== Required action ==
Copy every line from the data below in which the string "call" can be found.

____

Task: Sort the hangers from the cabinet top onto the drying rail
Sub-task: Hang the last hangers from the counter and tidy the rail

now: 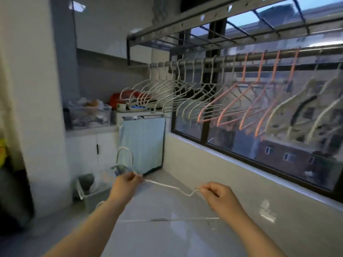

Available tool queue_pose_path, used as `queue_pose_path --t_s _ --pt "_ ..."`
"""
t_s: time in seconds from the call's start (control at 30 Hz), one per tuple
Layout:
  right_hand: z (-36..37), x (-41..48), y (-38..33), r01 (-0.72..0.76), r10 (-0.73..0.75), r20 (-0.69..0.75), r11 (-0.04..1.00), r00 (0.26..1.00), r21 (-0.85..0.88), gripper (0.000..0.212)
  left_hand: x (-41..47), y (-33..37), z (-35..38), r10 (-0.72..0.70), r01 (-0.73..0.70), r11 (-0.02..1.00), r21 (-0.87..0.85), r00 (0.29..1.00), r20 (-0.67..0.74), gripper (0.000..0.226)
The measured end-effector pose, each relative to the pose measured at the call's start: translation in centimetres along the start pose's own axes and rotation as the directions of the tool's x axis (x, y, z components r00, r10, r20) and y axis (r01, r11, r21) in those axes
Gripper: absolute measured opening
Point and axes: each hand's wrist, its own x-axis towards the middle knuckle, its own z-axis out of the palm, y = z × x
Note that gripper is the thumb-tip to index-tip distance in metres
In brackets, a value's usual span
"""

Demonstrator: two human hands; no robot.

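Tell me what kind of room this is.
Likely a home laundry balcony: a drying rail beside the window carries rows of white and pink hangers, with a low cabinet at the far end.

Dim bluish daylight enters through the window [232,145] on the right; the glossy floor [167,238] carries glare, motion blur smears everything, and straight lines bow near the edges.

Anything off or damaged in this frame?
Nothing clearly wrong. The white hanger is held sideways between left hand and right hand; hung hangers on the drying rail sit grouped by colour. Blur hides fine damage.
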Motion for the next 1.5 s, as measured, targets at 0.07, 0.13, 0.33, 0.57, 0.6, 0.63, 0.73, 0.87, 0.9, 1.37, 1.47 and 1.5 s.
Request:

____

== Output of the task ==
t_s: time in seconds from the call's start (control at 30 Hz), one per tuple
The measured end-effector pose, each relative to the pose measured at the call's start: translation in centimetres along the start pose's own axes and rotation as the directions of the tool's x axis (x, y, z components r00, r10, r20) and y axis (r01, r11, r21) in those axes

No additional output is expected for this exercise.